## Exercise description:
Copy the material below verbatim from the line with "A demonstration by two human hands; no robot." to the line with "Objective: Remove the", both lines included, omitting pictures and every line outside that range.

Stored data Block Start

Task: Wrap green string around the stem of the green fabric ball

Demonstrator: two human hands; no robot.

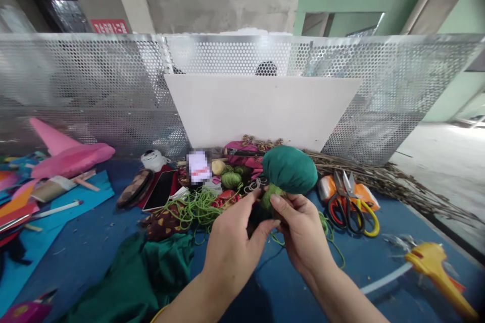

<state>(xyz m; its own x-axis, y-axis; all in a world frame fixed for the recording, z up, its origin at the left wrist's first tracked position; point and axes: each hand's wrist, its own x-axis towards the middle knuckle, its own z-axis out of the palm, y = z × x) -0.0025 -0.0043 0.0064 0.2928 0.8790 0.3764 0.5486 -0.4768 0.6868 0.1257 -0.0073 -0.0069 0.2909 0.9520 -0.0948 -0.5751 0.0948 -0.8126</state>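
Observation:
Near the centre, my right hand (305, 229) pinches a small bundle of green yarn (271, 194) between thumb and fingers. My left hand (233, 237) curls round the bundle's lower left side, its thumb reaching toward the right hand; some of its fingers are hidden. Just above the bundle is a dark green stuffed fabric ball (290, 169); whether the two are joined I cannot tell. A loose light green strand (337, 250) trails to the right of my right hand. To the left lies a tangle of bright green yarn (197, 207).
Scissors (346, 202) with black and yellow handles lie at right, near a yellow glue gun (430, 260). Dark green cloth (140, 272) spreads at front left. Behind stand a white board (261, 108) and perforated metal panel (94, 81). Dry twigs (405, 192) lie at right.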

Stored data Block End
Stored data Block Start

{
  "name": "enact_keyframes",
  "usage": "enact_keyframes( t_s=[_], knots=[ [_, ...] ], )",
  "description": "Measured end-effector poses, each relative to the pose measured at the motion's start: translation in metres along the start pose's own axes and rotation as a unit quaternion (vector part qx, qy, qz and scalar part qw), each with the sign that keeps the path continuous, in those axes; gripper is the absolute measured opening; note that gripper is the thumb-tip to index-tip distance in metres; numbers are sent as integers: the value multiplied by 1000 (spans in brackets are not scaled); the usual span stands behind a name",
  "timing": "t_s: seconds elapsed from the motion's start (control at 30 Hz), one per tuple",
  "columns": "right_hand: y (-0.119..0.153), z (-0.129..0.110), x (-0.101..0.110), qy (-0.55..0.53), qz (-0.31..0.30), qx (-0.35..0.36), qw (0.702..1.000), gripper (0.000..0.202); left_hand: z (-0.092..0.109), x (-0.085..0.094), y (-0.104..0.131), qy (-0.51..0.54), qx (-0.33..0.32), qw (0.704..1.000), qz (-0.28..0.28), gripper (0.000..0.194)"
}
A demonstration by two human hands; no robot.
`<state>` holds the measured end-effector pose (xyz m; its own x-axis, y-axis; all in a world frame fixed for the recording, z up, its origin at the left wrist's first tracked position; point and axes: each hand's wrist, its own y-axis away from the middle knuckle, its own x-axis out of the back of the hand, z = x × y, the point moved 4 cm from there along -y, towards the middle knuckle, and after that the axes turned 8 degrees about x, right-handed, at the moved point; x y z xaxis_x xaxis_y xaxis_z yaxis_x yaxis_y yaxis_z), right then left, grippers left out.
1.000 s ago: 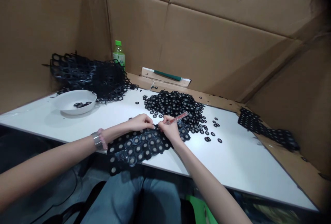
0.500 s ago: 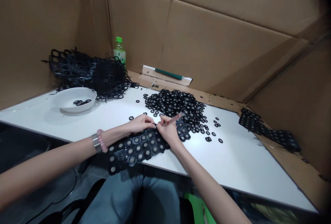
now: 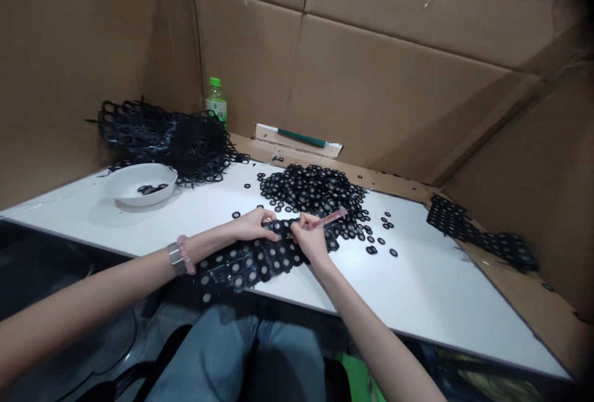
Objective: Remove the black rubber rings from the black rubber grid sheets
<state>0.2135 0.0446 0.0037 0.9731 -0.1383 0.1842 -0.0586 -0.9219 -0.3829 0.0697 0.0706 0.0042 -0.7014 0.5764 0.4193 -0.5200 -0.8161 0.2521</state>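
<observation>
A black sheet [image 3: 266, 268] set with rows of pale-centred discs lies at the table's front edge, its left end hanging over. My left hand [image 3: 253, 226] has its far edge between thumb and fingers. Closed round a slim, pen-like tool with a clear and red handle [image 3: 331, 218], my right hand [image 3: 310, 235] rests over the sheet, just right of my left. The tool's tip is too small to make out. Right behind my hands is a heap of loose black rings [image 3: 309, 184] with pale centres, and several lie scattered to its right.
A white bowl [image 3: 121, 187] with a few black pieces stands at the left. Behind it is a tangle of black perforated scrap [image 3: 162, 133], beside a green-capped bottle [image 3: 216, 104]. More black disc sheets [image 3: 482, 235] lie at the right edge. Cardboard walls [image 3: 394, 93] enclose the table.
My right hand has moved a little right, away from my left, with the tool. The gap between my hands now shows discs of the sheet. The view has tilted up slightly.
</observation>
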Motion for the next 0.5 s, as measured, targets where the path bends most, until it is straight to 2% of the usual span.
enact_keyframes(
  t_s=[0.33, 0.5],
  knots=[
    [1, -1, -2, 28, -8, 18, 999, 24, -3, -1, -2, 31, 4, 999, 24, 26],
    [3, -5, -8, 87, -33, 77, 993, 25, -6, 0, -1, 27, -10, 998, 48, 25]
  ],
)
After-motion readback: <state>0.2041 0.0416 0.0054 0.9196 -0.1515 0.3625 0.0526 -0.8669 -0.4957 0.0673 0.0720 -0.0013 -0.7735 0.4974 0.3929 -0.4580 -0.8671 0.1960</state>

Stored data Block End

## Response for this exercise:
A demonstration by two human hands; no robot.
`<state>` holds the measured end-effector pose (xyz m; its own x-axis, y-axis; all in a world frame fixed for the recording, z up, its origin at the left wrist's first tracked position; point and axes: each hand's wrist, its own y-axis away from the middle knuckle, its own x-axis out of the back of the hand, z = x × y, the point moved 4 cm from there along -y, towards the middle knuckle, and after that the axes turned 8 degrees about x, right-handed, at the moved point; x y z xaxis_x xaxis_y xaxis_z yaxis_x yaxis_y yaxis_z), right then left, grippers left out.
1.000 s ago: 
0.500 s ago: 
now: 
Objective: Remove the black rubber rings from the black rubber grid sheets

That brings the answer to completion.